Items from the political notebook following qualifying week:
•Some well known and some not so well known candidates signed up for governor in our state last week.
We have a former governor deciding to make another run after being shown the door eight years ago. Has he learned some humility in that time? We can only hope so, especially since he is now a front runner to win the election in 2010.
We have several candidates for the state’s highest office facing varying degrees of ethics complaints. We have others trying to make themselves to be appear holier than thou by saying they will not appear in any future forums if a certain candidate is there.
To me, the biggest news from qualifying week came on the first day when the state Republican party did its best to show its country club side and refused to allow a candidate — with no ethical issues — to sign up because he wouldn’t sign a loyalty oath to the state affiliate.
The absurdity of it is that the state Republicans, through this action, say it’s better to lie than to be honest with your intentions. Ray Boyd said he would not sign an oath to the state Republicans because he believes he has the right to disagree with the party on certain issues. Sounds reasonable enough to me.
Boyd wondered if current governor Sonny Perdue may have been behind the move as the lame duck office holder is backing Karen Handel.
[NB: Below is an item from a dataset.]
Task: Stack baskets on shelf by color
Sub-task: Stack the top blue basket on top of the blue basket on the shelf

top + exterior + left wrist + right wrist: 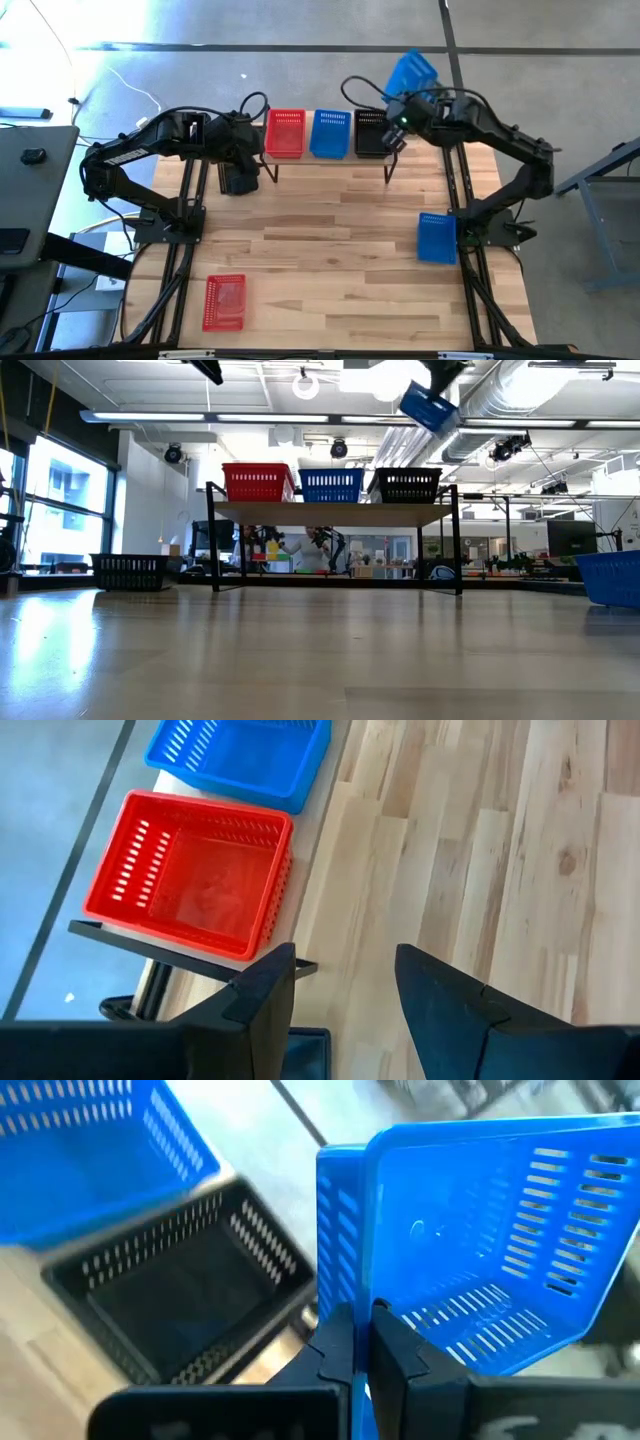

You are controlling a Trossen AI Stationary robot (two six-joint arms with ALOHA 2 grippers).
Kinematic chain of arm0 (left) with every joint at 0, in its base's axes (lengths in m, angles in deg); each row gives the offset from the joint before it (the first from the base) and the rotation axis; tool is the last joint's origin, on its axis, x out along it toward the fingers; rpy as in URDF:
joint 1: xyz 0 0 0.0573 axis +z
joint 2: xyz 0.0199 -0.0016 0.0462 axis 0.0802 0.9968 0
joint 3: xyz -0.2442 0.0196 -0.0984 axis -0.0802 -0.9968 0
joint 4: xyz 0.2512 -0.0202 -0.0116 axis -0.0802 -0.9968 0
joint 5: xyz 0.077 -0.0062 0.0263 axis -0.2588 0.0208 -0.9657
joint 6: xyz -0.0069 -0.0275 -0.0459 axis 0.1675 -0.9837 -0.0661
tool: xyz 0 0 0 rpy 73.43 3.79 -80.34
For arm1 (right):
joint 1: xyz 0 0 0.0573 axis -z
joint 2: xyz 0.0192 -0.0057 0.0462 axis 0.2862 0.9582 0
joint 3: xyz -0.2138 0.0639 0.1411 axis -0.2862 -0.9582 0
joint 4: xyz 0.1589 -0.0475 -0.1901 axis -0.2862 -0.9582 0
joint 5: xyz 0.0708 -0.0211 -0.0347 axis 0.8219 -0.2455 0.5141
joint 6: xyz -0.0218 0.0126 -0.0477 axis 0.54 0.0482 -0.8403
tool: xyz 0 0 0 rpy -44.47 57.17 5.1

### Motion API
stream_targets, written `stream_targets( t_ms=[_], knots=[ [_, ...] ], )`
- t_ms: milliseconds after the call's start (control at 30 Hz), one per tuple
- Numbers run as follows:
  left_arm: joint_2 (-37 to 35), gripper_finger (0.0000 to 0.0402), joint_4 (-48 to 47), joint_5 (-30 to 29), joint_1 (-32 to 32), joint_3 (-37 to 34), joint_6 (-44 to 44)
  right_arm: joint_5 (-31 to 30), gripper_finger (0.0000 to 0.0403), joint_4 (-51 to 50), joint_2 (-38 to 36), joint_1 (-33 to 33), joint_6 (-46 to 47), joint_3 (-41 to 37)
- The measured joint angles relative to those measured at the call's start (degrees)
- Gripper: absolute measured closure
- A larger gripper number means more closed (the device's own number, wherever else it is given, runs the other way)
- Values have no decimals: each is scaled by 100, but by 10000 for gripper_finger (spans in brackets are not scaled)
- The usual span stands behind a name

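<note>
A blue basket (411, 72) hangs tilted in the air above the far right end of the shelf (330, 160), its wall pinched between the clenched fingers of the right gripper (362, 1342). Below it, a red basket (285, 132), a second blue basket (331, 133) and a black basket (370, 135) stand in a row along the shelf plank. A third blue basket (436, 237) lies near the table's (340, 250) right edge, and another red basket (224, 301) lies near its front left corner. The left gripper (340, 990) hovers just beside the shelf's left end, fingers parted and holding nothing.
</note>
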Motion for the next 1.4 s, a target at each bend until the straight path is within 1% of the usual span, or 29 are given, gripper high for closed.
stream_targets(
  t_ms=[133,233,367,467,567,633,867,1000,1133,1400],
  knots=[
    [0,236,-4,0,0,0,-112,7,403,151,504,2,-766,666],
    [0,236,-5,0,0,0,-148,164,403,149,955,2,-1154,1226],
    [0,236,-95,-2,0,0,-148,512,403,45,1532,2,-1327,1891],
    [0,236,-209,-13,0,0,-110,730,403,-189,1908,-26,-1293,2309],
    [0,236,-310,-25,0,0,-107,1092,403,-245,2228,-89,-1196,2604],
    [0,236,-307,-28,0,0,-115,1323,403,-239,2408,-153,-1170,2716],
    [0,236,-307,-28,0,0,-104,1710,403,-197,2890,-353,-1141,2773],
    [0,236,-307,-35,0,0,-104,1765,403,-194,3070,-400,-1097,2771],
    [0,236,-307,-37,-1,0,-103,1983,403,-302,3160,-398,-847,2770],
    [0,236,-307,-50,0,0,-102,2076,403,-422,3207,-398,-808,2766]
  ],
)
I wouldn’t put anything past Perdue, who has been one of the least effective governors in our state’s history. The only good thing about his time in office is that it will be over in less than a year. I can only hope the next governor can dig our state out of the mess Perdue will have left it in.
Boyd, meanwhile, will attempt to run as an independent, no easy task to those who don’t keep up with such things. According to Richard Winger of Ballot Access News, the last time Georgia had an independent candidate for governor on the ballot was in 1942.
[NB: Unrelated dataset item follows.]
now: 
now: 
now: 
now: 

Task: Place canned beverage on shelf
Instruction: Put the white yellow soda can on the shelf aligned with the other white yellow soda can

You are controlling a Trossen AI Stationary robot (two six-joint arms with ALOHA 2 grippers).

The following year the law was changed making it radically more difficult for a candidate to qualify without a party label. It’s not a coincidence there hasn’t been an independent candidate for governor since.
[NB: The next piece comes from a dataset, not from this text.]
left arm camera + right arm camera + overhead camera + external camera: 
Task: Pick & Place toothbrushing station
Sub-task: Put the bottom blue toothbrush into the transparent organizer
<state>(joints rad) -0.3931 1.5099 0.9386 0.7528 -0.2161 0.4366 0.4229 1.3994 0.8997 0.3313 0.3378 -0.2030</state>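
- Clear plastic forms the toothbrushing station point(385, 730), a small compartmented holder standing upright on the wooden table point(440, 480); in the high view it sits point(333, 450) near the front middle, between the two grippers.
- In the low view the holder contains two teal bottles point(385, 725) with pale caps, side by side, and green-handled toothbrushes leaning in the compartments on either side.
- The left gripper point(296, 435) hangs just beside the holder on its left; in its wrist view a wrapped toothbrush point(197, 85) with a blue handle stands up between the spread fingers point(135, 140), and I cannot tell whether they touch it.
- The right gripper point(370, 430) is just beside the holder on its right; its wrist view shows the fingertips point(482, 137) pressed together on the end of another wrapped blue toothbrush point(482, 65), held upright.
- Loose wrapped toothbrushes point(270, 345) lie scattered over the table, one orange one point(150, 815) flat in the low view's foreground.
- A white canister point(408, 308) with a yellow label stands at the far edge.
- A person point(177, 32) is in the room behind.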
Boyd will attempt to defeat the two-headed monster by getting on the ballot. It will take more than 44,000 signatures to do it. His official ballot access drive begins Saturday in his hometown of Folkston. Boyd is hoping to obtain twice that number of registered voters as state elections officials always try to disqualify names for any number of reasons in cases like these.
Imagine how much trouble Boyd could have saved himself by lying and saying, “Yes, I will be loyal to the party.”
Sounds like a candidate with integrity to me.
•While independents are discouraged from running our state, a look across the country shows independents making much more progress.
In Maine, Eliot Cutler is running for governor as an independent candidate, according to Ballot Access News, and observers give him a chance at being elected. Cutler is an attorney who worked for former President Jimmy Carter and also for Democratic nominee for vice-president in 1968, Edmund Muskie.
In Massachusetts, independent candidate for governor, Timothy Cahill, is currently in second place in recent polling ahead of the likely Republican nominee and just five points behind the incumbent Democratic governor.
•One candidate who does not deserve support in his race in our state is Austin Scott. For months, Scott asked for support (financial and otherwise) saying he was running for governor.
On the last day of qualifying, Scott decided to run for congress instead. Was it the crowded Republican field for governor that changed Scott’s mind? Who knows? But I do know he doesn’t deserve your support after this last second flip flop and fly.